Is that why you were supporting Adwaith, for example?
Cerys Hafana: Yeah, that was really cool. I’m happy that sort of thing can happen – you do worry you’ll get pigeonholed as a folk harpist because there are so many stereotypes about what harp music is what folk music is, and who it appeals to. I’m really glad other people can hear those other influences in my music.
Is that something you’d like to do more of in the future as well, play more unconventional lineups?
Cerys Hafana: Yeah – in the last year it’s been slightly mad, with the range of gigs that I’ve been doing. It keeps it interesting, having such different audiences. Going from standard folk festivals to supporting a pop musician [Charlie Cunningham] on a big UK tour. I feel lucky to have that variety.
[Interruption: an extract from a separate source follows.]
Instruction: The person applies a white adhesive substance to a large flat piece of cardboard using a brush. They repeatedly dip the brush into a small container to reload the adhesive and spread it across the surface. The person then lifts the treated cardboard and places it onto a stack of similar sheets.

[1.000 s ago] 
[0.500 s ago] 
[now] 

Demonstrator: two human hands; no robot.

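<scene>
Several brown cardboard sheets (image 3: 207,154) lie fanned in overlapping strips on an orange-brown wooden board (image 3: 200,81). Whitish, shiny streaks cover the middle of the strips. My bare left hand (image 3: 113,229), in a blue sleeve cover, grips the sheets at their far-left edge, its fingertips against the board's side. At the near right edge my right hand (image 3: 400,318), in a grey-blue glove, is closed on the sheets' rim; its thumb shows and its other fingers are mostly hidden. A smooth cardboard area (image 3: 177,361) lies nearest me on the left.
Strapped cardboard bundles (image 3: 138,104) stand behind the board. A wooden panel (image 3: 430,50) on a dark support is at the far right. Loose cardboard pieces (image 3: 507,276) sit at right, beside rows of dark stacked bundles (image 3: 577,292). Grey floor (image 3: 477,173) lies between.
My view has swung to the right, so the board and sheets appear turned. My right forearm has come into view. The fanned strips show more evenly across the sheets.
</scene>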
What’s an audience’s reaction normally like?
Cerys Hafana: My favourite reaction to get is people saying that they don’t like harp music, but they liked my harp music. That’s the best compliment – I don’t really like harp music, usually! I think people are just surprised that I make it sound a bit more intimate and agentic than what they’re expecting a harp to sound like.
You wrote your second album Edyf with the help of the Welsh national online archive. How did you incorporate it?
Cerys Hafana: All the stuff that I was using was online and had been digitised. The archive contains little manuscripts – there’s no audio, it’s little notebooks that people wrote in, like 200 years ago. They’d go around the place, listen for tunes and write them out. For some of the songs, it’s these ballads that were written as a way of spreading news about what had happened before everyone could read. The ballads would get printed in newspapers. You can go and search and put words in, and it will give you a song, related to that word, that was written about something that happened in some village in 1853.
I’ll play around with one on the harp until I come up with some way of making it sound cool: a lot of them have been written out quite badly, and they’re quite wonky. They don’t make sense as tunes in and of themselves. So part of the challenge is trying to make them feel like whole melodies again.
So you’re reproducing them in your own way.
Cerys Hafana: Yeah, I was always under the impression that’s part of what folk music is: you learn these tunes that are passed on to you, but you give your own interpretation and your own version of it. That’s what I’ve been doing.
There’s a small body of work that’s still popular in Welsh folk music, and everyone’s singing the same songs all the time. It’s cool, but it also gets a bit annoying when you think you’ve found this gem and seven people have already done a version of it. So I did specifically go looking at these manuscripts to try and find ones I knew nobody would have done anything with, so I could have free rein to do my thing.
You used a water bottle as an instrument on Edyf – was this to complement all the water sounds I can hear on that album?
Cerys Hafana: It was much more stupid than that! The water bottle sounds are the weird spacey sounds that are on the first and last track. It was a uni assignment – we had to make a piece of music manipulating a random sound, so I hit a water bottle and then dragged it out to the last 10 seconds, reversed it and then pitchshifted it all. When I was about to finish the album I was listening to the tracks, and I thought it could do with some water bottle nonsense.
The percussion sound on the album is done with a bodhrán, which I think sounds quite watery – kind of liquidy. But there’s a lot of sea-related stuff going on. There were a few words from the archives that had to do with the sea. So I think there was, yes, water on my mind.
Cerys Hafana plays Ara Deg, Neuadd Ogwen, Bethesda (Fri 25 Aug) and Between The Trees, Merthyr Mawr (Sat 26); then St Augustine’s Church, Penarth (Sat 2 Sept); CellB, Blaunau Ffestiniog (Sat 16 Sept);Theatr Mwldan, Cardigan (Fri 29); The Wyeside, Builth Wells (Sat 30).